EDI Claims Statusing

EDI Claims Statusing On The HAP Midwest Health Plan Website

EDI Claims Statusing is provided for all HAP Midwest Health Plan providers.  EDI Claims Statusing can be tracked 24/7 on website at www.midwesthealthplan.com. Midwest Health Plan EDI Claims Statusing gives you the possibility to status up to three years of claims data.
EDI Claims Statusing procedure
  • Click on Provider Services
  • Click on Claims
  • Click on Inquiry, then select Professional or Institutional claim type to status your claim.

You have many options on how to extract the data. For best search results and speed, use “Patient’s Account#” with “date of service.”

For your convenience, all the pertinent legends for code explanations are located on the same page above the claims link labeled “HAP Midwest Health Plan Remittance Advice Legend.” They are the same ones used for the Remittance Advices.

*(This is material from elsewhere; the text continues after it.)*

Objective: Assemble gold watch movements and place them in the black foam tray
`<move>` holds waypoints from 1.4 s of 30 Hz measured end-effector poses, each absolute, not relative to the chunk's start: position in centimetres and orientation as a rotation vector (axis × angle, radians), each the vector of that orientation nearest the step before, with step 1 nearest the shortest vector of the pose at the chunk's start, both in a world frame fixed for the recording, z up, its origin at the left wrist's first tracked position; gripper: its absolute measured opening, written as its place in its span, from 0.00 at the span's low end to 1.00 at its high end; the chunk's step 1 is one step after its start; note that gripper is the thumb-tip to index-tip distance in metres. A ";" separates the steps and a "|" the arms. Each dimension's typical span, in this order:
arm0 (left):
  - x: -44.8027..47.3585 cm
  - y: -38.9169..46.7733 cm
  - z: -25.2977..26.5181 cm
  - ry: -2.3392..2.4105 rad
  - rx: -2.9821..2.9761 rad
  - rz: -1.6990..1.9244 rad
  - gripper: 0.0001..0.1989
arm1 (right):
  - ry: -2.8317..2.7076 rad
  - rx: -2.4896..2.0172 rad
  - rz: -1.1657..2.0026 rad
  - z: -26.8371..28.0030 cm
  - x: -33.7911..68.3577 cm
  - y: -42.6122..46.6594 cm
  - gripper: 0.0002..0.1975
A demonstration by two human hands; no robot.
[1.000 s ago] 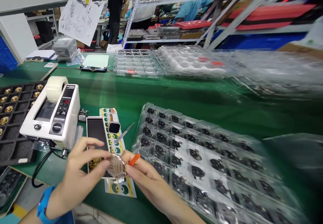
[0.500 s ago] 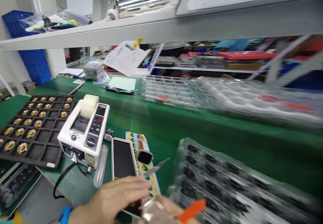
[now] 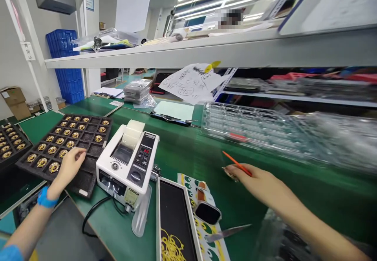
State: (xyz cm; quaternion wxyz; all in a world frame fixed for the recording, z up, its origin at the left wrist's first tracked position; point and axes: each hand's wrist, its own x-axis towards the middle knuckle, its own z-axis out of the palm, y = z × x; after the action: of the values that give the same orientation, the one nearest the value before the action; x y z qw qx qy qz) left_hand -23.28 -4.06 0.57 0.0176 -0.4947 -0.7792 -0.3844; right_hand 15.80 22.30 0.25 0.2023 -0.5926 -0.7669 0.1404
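My left hand (image 3: 72, 163), a blue band at its wrist, is over the right part of a black foam tray (image 3: 97, 151). Its fingers are curled together, and I cannot make out anything between them. Several gold round parts (image 3: 53, 167) sit in the tray's compartments, left of the hand. Above the green bench, my right hand (image 3: 246, 174) is closed around a thin orange stick (image 3: 235, 162). A small shiny metallic part (image 3: 230, 173) shows at its fingertips, partly hidden.
A white tape dispenser (image 3: 141, 174) stands right of the foam tray. A white-framed black tray (image 3: 173, 202) holds yellow rings (image 3: 171, 247). Beside it are a smartwatch (image 3: 207, 212), a sticker sheet (image 3: 210, 245) and a pointed metal tool (image 3: 228, 232). Clear plastic trays (image 3: 235, 123) line the back.
My hands have moved apart: the left to the foam tray, the right up and outward with the orange stick. The camera view has turned left.
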 end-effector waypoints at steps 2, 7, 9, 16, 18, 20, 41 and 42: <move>-25.3 -0.7 1.1 -2.497 -1.589 -1.065 0.09 | -2.169 -1.607 0.460 0.5 15.3 20.5 0.13; -26.9 7.1 1.9 -2.682 -1.682 -0.733 0.12 | -2.249 -1.385 0.570 0.8 15.2 13.3 0.16; -26.9 8.8 2.5 -2.716 -1.695 -0.662 0.14 | -2.260 -1.197 0.539 1.0 15.7 10.2 0.18; -25.7 8.7 7.7 -2.517 -1.551 -0.874 0.07 | -2.038 -1.002 0.707 0.9 19.1 4.1 0.18; -23.2 6.6 9.3 -2.359 -1.423 -1.033 0.06 | -1.886 -1.035 0.896 0.6 19.9 3.7 0.21; -18.9 3.4 10.0 -2.169 -1.338 -1.232 0.07 | -1.692 -1.030 1.092 0.4 20.4 3.6 0.24; -0.8 0.5 0.5 -2.500 -2.214 -3.158 0.16 | -1.607 -0.841 0.813 -0.5 17.9 0.4 0.07; -0.9 0.4 0.5 -2.457 -2.279 -3.158 0.15 | -1.616 -0.827 0.813 -0.6 17.8 0.5 0.08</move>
State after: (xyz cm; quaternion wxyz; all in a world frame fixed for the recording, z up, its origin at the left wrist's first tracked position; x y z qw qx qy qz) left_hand -0.90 0.44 0.47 -0.6681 -0.3682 -0.3970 -0.5103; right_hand 17.82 0.54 -0.57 0.5451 -0.3485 -0.6811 0.3428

Providers who are able to logon to HAP Midwest Health Plan’s secure site can search for claims submitted by them based on the billing TAX ID on the claim.
For contracted providers, this login is the same one used currently for downloading Remittance Advice reports for CAP, Claim, and P4P.
Adjucation/Payment Procedure
  1. All claims and encounters submitted to HAP Midwest Health Plan are date stamped on the day received. HAP Midwest Health Plan processes clean claims and encounters within 45 days of receipt.
  2. Payment for all non-capitated, authorized, medically necessary services are paid at current Medicaid fee screens. Contracted rates supersede this statement.
  3. HAP Midwest Health Plan’s payment of covered Medicaid services is considered Medicaid payment in full. It is against the law to bill a Medicaid member for covered services.
  4. HAP Midwest Health Plan makes payments bi-weekly and a special check run on the last working day of each quarter for quarter ending.
  5. Checks are mailed within two working days from the check date.
  6. Remittance advices for the payments are available in PDF format on HAP Midwest Health Plan’s website for three months and can be downloaded for your convenience.
  7. If you need further assistance, contracted providers must call your Provider Relations Representative and Non-contracted providers must call the Claims Department at (888) 654-2200, Prompt 2, then Prompt 2 again.
  8. Remittance advice provides information specifying member and claim (form#) being paid and rejection information if applicable. Encounter data also appears on the remittance advice, but will be flagged with “C” for Capitated Services and will not be included in any payments.